> _Dataset content_

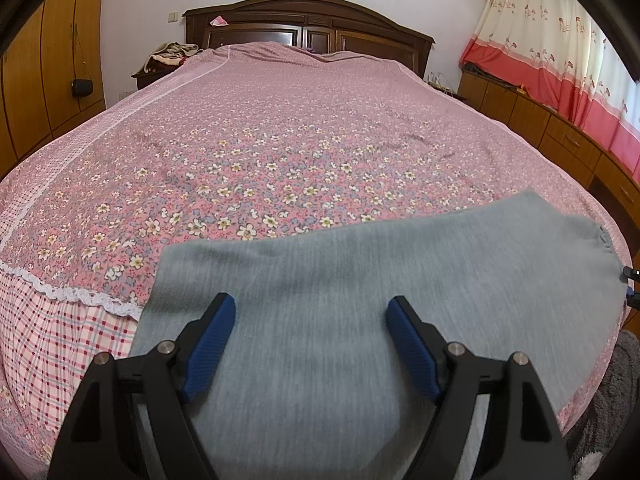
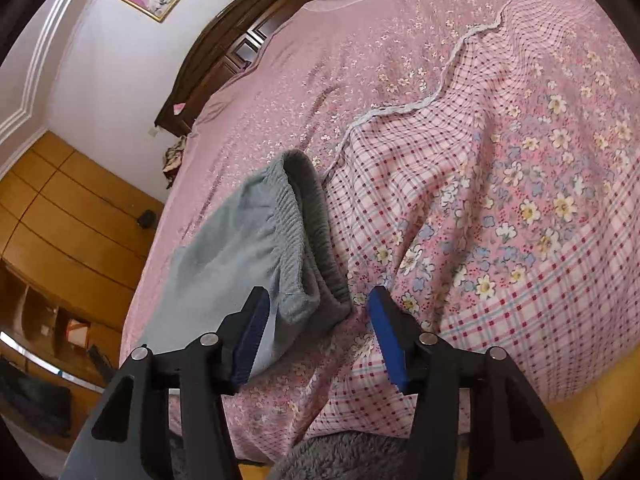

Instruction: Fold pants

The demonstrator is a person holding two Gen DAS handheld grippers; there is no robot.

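Note:
Grey pants (image 1: 360, 280) lie folded flat on the near edge of the bed, running from left to right in the left wrist view. My left gripper (image 1: 311, 304) hovers over the middle of them, jaws wide open, with only flat cloth beneath and nothing pinched. In the right wrist view the pants (image 2: 240, 248) end in a ribbed elastic waistband (image 2: 316, 216). Its near corner sits between the blue pads of my right gripper (image 2: 318, 294). The jaws stand apart and the right pad is clear of the cloth, so the gripper is open.
The bed cover (image 1: 260, 152) is pink and floral with a checked border and lace trim (image 2: 400, 112). A dark wooden headboard (image 1: 312, 28) stands at the far end. Wooden wardrobes (image 1: 52, 60) are to the left, low cabinets (image 1: 560, 132) and curtains to the right. Fuzzy grey fabric (image 2: 344, 456) shows at the bottom.

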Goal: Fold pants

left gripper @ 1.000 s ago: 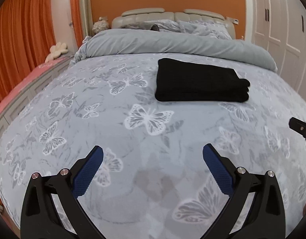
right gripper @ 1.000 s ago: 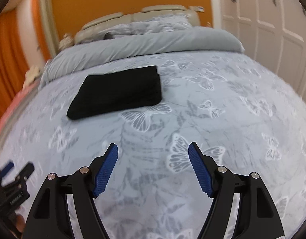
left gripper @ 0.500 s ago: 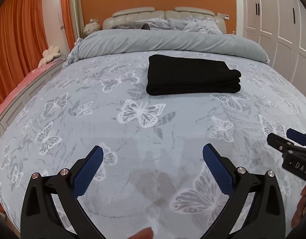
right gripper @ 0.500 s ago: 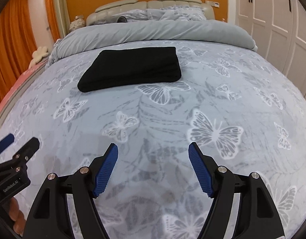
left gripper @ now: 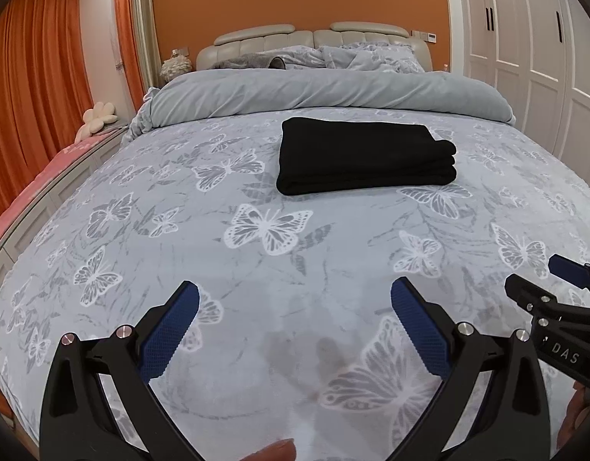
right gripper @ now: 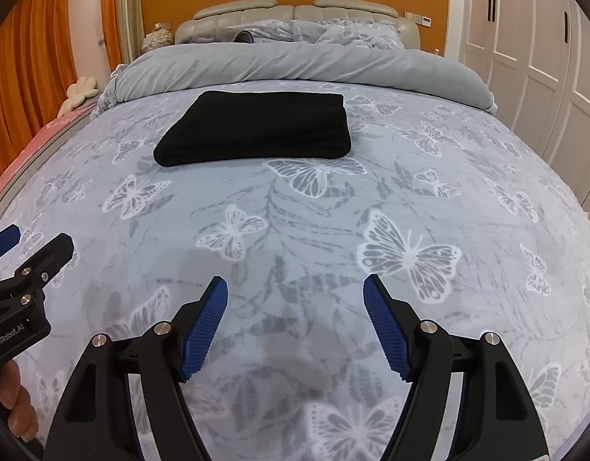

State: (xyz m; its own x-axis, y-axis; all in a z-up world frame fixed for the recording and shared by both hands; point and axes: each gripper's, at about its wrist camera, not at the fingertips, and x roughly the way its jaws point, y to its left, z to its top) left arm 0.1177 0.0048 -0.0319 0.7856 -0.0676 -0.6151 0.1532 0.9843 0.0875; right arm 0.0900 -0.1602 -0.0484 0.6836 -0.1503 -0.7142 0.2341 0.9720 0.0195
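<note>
place: a bedroom in a home
bed [left gripper: 295, 269]: wide, with a grey butterfly-print cover and a rolled grey duvet [left gripper: 325, 92]
headboard [left gripper: 314, 36]: padded, cream, with pillows [left gripper: 368, 57] against it
wall [left gripper: 295, 0]: orange behind the bed
curtains [left gripper: 29, 96]: orange, full length, at the left
wardrobe doors [left gripper: 533, 57]: white, panelled, at the right

Folded pants [left gripper: 366, 157] lie on the bed [left gripper: 141, 230] toward its head edge, before the rolled duvet [left gripper: 333, 92] and pillows [left gripper: 368, 57].
</note>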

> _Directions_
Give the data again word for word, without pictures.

> _Answer_
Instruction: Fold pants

The demonstrator is a person holding two Gen DAS handheld grippers; there is no robot.

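Note:
Grey pants (image 1: 360, 280) lie folded flat on the near edge of the bed, running from left to right in the left wrist view. My left gripper (image 1: 311, 304) hovers over the middle of them, jaws wide open, with only flat cloth beneath and nothing pinched. In the right wrist view the pants (image 2: 240, 248) end in a ribbed elastic waistband (image 2: 316, 216). Its near corner sits between the blue pads of my right gripper (image 2: 318, 294). The jaws stand apart and the right pad is clear of the cloth, so the gripper is open.
The bed cover (image 1: 260, 152) is pink and floral with a checked border and lace trim (image 2: 400, 112). A dark wooden headboard (image 1: 312, 28) stands at the far end. Wooden wardrobes (image 1: 52, 60) are to the left, low cabinets (image 1: 560, 132) and curtains to the right. Fuzzy grey fabric (image 2: 344, 456) shows at the bottom.
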
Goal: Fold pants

left gripper @ 1.000 s ago: 
right gripper @ 1.000 s ago: 
left gripper @ 0.500 s ago: 
right gripper @ 0.500 s ago: 
left gripper @ now: 
right gripper @ now: 

State: (xyz m; its own x-axis, y-axis; all in a z-up world frame fixed for the recording and shared by both hands; point and axes: each gripper's, at about its wrist camera, not at the fingertips, and x roughly the way its jaws point, y to its left, z to its top) left arm 0.1177 0.0048 -0.0319 0.7856 -0.0676 -0.6151 0.1532 0.9843 0.0875; right arm 0.0900 -0.1602 -0.0484 0.6836 -0.1503 -0.7142 0.2341 0.9720 0.0195
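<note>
place: a bedroom in a home
bed [left gripper: 295, 269]: wide, with a grey butterfly-print cover and a rolled grey duvet [left gripper: 325, 92]
headboard [left gripper: 314, 36]: padded, cream, with pillows [left gripper: 368, 57] against it
wall [left gripper: 295, 0]: orange behind the bed
curtains [left gripper: 29, 96]: orange, full length, at the left
wardrobe doors [left gripper: 533, 57]: white, panelled, at the right

Folded pants [left gripper: 366, 157] lie on the bed [left gripper: 141, 230] toward its head edge, before the rolled duvet [left gripper: 333, 92] and pillows [left gripper: 368, 57].
</note>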

The exercise requires no further output.